Candidato a governador do Estado pelo PSDB, Eduardo Leite. / Reprodução: Arquivo pessoal.

No outro lado da disputa, temos Eduardo Leite, que já foi prefeito de Pelotas e é uma cara “nova” na política do estado. Como prefeito, ele diz ter ajudado na evolução pelotense em todos os seus âmbitos (educação, economia, saúde, etc). Todavia, seu mandado na prefeitura de Pelotas esteve envolvido em um escândalo de fraudes em exames de câncer no colo do útero.

O candidato do PSDB segue a mesma linha de Sartori em sua primeira candidatura: pouco falou sobre o sistema carcerário e a reinserção do ex apenado. Em entrevista à Folha de Torres (RS), Eduardo Leite diz que o remanejo de líderes de facções para outras unidades penitenciárias (visando desestruturar as mesmas) e o controle do uso de celulares na cadeia são medidas necessárias a serem tomadas.

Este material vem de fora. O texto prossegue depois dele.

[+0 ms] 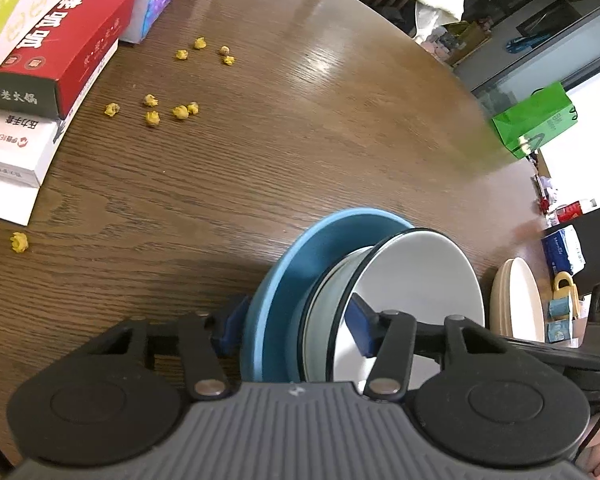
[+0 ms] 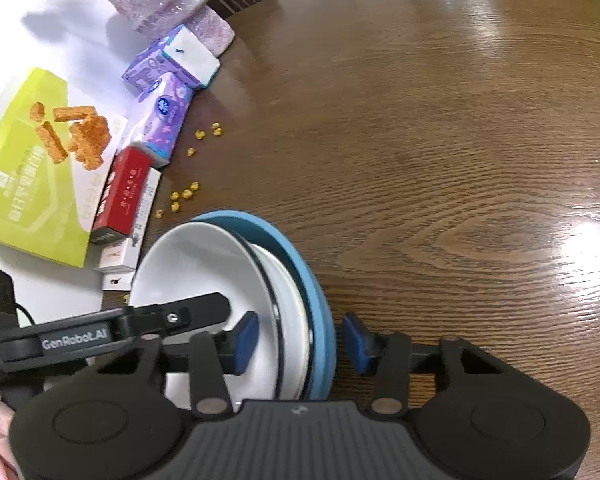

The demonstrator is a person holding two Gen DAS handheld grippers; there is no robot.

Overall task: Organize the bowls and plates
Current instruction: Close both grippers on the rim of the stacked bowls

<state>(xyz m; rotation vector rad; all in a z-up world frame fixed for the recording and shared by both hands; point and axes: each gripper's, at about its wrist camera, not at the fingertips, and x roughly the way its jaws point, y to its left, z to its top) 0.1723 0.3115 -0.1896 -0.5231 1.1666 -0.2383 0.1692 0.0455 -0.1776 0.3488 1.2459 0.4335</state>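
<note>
A stack of dishes stands on the brown wooden table (image 1: 300,120): a blue plate (image 1: 276,276) (image 2: 320,300) at the bottom, a pale dish on it, and a white bowl with a black rim (image 1: 416,280) (image 2: 196,272) on top. My left gripper (image 1: 296,326) straddles the stack's edge. One blue pad lies against the plate's outer rim and the other against the bowl's inner wall. My right gripper (image 2: 300,342) straddles the opposite edge, one pad inside the bowl. A thin strip of table shows between its outer pad and the plate's rim. Cream plates (image 1: 516,300) are piled to the right.
Boxes lie along the table's left side: a red box (image 1: 60,52) (image 2: 120,196), a white box (image 1: 12,148) and a green box (image 2: 32,168). Purple tissue packs (image 2: 164,120) lie beyond them. Small yellow bits (image 1: 168,110) (image 2: 184,194) dot the wood. A green bag (image 1: 536,120) stands off the table.
</note>
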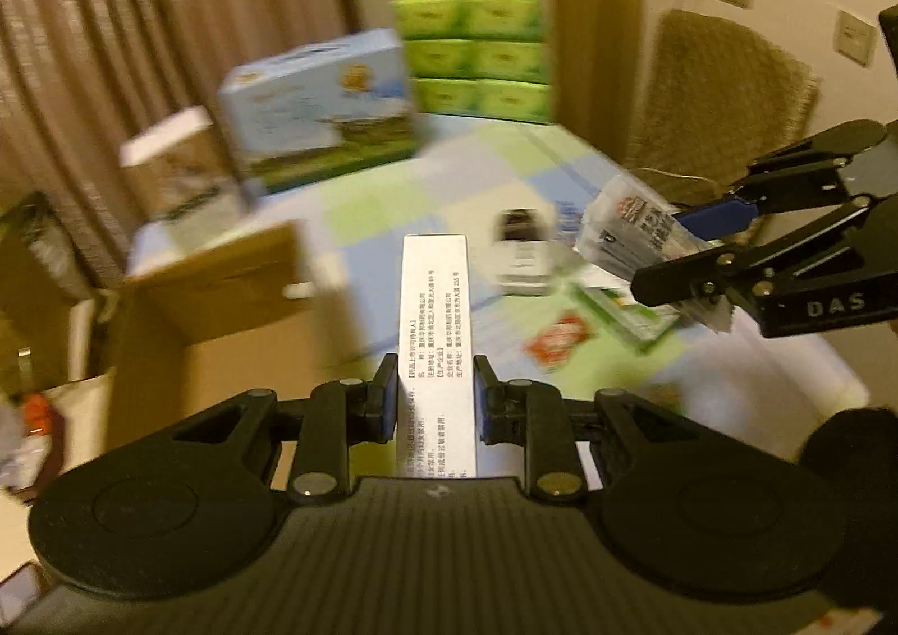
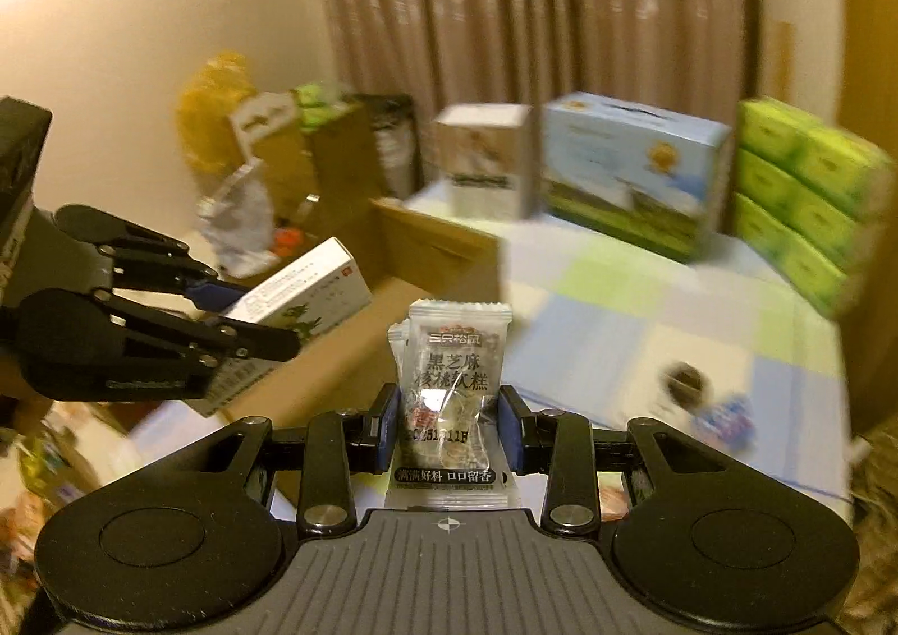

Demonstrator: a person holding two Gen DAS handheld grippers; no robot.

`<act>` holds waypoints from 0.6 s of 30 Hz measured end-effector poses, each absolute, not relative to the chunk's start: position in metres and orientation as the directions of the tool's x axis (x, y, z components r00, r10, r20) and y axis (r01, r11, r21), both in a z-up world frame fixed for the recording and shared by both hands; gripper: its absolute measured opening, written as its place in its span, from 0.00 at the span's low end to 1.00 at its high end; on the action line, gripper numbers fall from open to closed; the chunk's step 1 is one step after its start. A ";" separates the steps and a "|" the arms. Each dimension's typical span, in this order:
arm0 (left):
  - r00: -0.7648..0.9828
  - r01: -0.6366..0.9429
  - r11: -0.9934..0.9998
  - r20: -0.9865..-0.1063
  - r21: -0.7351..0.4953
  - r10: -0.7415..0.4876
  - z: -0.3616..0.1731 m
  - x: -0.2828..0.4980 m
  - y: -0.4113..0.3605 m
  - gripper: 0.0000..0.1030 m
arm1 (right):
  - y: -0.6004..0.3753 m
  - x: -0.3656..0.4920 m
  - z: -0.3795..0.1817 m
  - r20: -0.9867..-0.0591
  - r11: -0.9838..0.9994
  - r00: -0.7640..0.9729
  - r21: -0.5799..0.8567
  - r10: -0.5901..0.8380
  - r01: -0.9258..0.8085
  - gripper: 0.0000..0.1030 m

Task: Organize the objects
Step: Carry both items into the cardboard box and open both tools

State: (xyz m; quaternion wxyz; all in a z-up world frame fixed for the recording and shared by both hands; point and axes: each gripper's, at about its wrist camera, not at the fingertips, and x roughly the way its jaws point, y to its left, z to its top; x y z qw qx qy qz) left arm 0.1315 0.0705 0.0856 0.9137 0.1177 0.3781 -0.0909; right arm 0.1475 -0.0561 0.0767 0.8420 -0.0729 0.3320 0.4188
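Observation:
My left gripper (image 1: 435,394) is shut on a long white medicine box (image 1: 435,332) with printed text, held above the near edge of the table; it also shows in the right wrist view (image 2: 297,307). My right gripper (image 2: 449,422) is shut on clear snack packets (image 2: 452,382) with black print; they also show in the left wrist view (image 1: 634,237), at the right over the table. An open cardboard box (image 1: 224,309) stands at the table's left side, below the medicine box in the right wrist view (image 2: 393,287).
The table (image 1: 393,197) has a checked blue-green cloth. At its back stand a blue carton (image 1: 320,102), a white carton (image 1: 179,169) and stacked green tissue packs (image 1: 477,51). A small white box (image 1: 522,253) and flat packets (image 1: 612,309) lie on the cloth. Bags clutter the floor (image 2: 241,175).

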 end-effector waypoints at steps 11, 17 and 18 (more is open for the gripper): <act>0.675 0.053 0.983 -0.731 0.175 0.094 0.073 0.129 0.218 0.20 | 0.089 0.176 0.048 -0.658 0.591 0.336 0.207 0.674 -0.780 0.33; 0.652 0.026 0.992 -0.754 0.124 0.077 0.038 0.146 0.255 0.20 | 0.120 0.185 0.016 -0.702 0.590 0.337 0.146 0.628 -0.794 0.33; 0.650 0.026 0.993 -0.756 0.118 0.073 0.033 0.149 0.258 0.20 | 0.122 0.186 0.010 -0.708 0.592 0.333 0.148 0.623 -0.793 0.33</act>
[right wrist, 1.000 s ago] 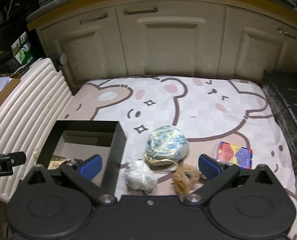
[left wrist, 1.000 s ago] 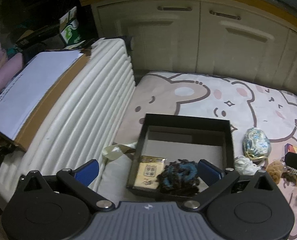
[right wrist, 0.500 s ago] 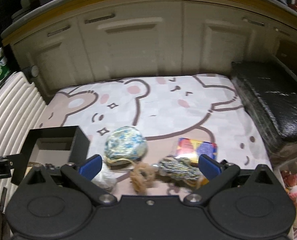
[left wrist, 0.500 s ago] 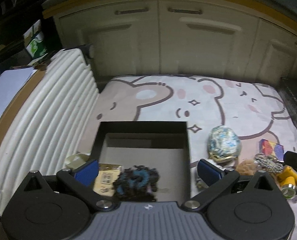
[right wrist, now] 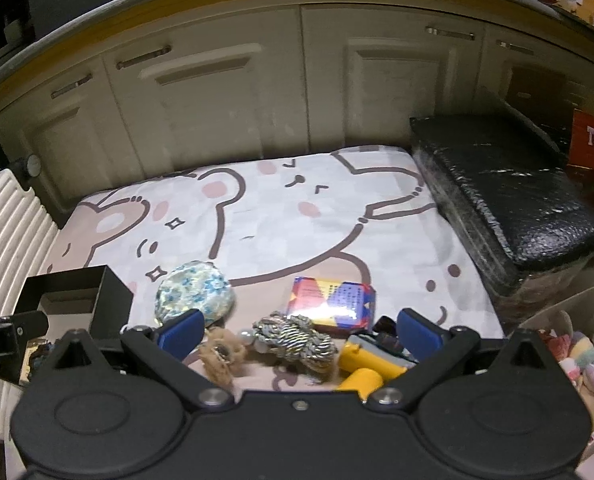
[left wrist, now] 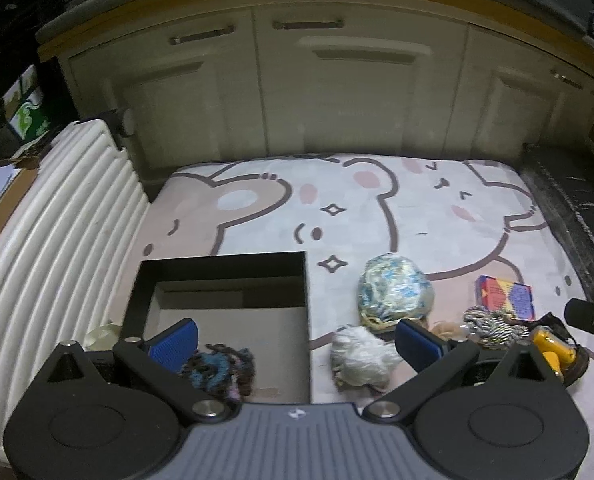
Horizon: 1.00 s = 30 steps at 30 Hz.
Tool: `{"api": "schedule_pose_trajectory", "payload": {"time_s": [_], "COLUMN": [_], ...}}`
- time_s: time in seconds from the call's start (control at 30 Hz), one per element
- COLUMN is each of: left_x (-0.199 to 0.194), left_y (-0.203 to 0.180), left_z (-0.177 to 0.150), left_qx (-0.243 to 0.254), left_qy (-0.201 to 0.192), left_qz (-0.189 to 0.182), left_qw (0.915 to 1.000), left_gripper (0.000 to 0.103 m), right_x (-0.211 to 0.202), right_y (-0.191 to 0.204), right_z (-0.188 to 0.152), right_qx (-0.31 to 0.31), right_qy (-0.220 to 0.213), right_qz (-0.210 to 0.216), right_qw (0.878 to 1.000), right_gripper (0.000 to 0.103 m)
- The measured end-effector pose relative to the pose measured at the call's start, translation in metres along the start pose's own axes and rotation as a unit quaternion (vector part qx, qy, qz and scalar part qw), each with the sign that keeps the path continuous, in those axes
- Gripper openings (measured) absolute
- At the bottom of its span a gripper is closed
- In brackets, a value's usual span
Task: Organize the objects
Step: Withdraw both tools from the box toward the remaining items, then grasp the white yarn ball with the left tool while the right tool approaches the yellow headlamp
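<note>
Since a second ago both views have swung right — the box [left wrist: 225,280] now sits left of the left hand-held gripper [left wrist: 297,336] rather than ahead, and a yellow tool [right wrist: 363,364] has come into view.

The left hand-held gripper hangs spread wide, empty; one dark scrunchie [left wrist: 221,368] lies in the box by its left finger, one white puff [left wrist: 357,356] by its right.

The right hand-held gripper [right wrist: 297,330] is equally spread, holding nothing — between its fingers lie one tan scrunchie [right wrist: 221,354] and one striped scrunchie [right wrist: 297,340], with one floral pouch [right wrist: 195,294] and one colourful packet [right wrist: 333,300] just ahead.
</note>
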State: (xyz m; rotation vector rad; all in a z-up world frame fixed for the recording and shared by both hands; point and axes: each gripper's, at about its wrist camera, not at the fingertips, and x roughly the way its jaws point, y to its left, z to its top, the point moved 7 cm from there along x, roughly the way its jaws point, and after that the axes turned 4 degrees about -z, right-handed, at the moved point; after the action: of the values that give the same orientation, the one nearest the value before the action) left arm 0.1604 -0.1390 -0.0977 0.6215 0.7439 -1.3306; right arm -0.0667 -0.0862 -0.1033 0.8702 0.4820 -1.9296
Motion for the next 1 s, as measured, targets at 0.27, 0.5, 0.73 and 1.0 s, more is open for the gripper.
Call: {"api": "schedule_pose_trajectory", "payload": {"time_s": [0.27,0.5,0.73,1.0], "left_x": [0.007,0.017,0.030,0.054], "left_y": [-0.018,-0.035,-0.045,-0.045], "left_z": [0.002,0.002,0.000,-0.002], "left_qx": [0.018,0.037,0.040,0.012], "left_qy": [-0.004,0.003,0.020,0.049], "left_qz": [-0.014,-0.030,-0.041,-0.066], "left_qw": [0.9997,0.9989,0.9982,0.9966], "left_gripper": [0.103,0.103,0.103,0.094], "right_x": [0.005,0.011,0.018,0.024], "right_y": [-0.015,-0.026,-0.035,-0.048], "right_z": [0.000,-0.001,-0.001,0.000], "right_qx": [0.002,0.002,0.007,0.018], "right_qy": [-0.002,-0.001,-0.003,-0.008], "right_qz": [-0.017,-0.034,-0.038,-0.033], "right_qw": [1.000,0.999,0.999,0.999], "right_gripper": [0.103,0.103,0.103,0.103]}}
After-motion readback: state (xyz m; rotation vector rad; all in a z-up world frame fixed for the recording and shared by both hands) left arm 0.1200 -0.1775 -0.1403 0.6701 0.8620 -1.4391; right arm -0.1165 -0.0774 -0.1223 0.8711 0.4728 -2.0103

Além disso, o candidato disse que a Parceria Público-Privado (PPPs) deve estar no foco para a construção de novas unidades prisionais, buscando diminuir o déficit de vagas.

Assim como o outro candidato, separamos em tópicos as principais propostas do programa de governo de Eduardo Leite para a questão penitenciária.

- Empreender esforços para a redução significativa do déficit de vagas do Sistema Prisional, criando novas vagas, em estabelecimentos modernos e adequados para o cumprimento das penas;

- Fortalecer o controle interno dos estabelecimentos prisionais, reprimindo as “facções criminosas”.

- Oportunizar a reinserção social dos apenados e dos egressos, por meio de programas específicos de inclusão social.

- E instituir e implementar um sistema eficiente de acompanhamento e controle dos regimes semiaberto e aberto, visando a redução dos índices de reincidência criminal.

Para o doutorando em Políticas Públicas pela UFRGS, Eduardo Pazinato, a melhora no quesito segurança pública e carcerária durante o governo Sartori, não é um feito deste mandato e que assim como as condições têm melhorado de um lado, têm piorado de outro. “O Governo Sartori segue a mesma política efetiva ou inefetiva do governo anterior em relação a segurança”, afirma Pazinato.

Porém, o pesquisador diz que teve uma pequena redução dos crimes no começo de 2016, e explica que a questão da segurança, no atual governo é um contraponto já que na mesma proporção em que foram investidas em medidas de segurança, o índice de criminalidade cresce.

Para explicar este aumento, o também advogado, cita a circulação ilegal de arma de fogo como artefato principal, o que acaba potencializando a violência praticada, e o que antes eram atritos interpessoais, hoje se torna um crime organizado que lidera as manchetes dos jornais com violência no estado. Pazinato diz ainda que esse quadro precisa ser revertido. ”Nós temos, na verdade, um discurso de ausências na área de segurança”.

Com a chegada do segundo turno das eleições, Pazinato reflete sobre a importância da melhora neste setor que é fundamental para a sociedade. “Diferentes governos, diferentes bandeiras, lamentavelmente acabaram não conseguindo fazer frente no Rio grande do Sul na questão de segurança, essa ainda é uma pauta sem avanços que precisa ter devida importância”.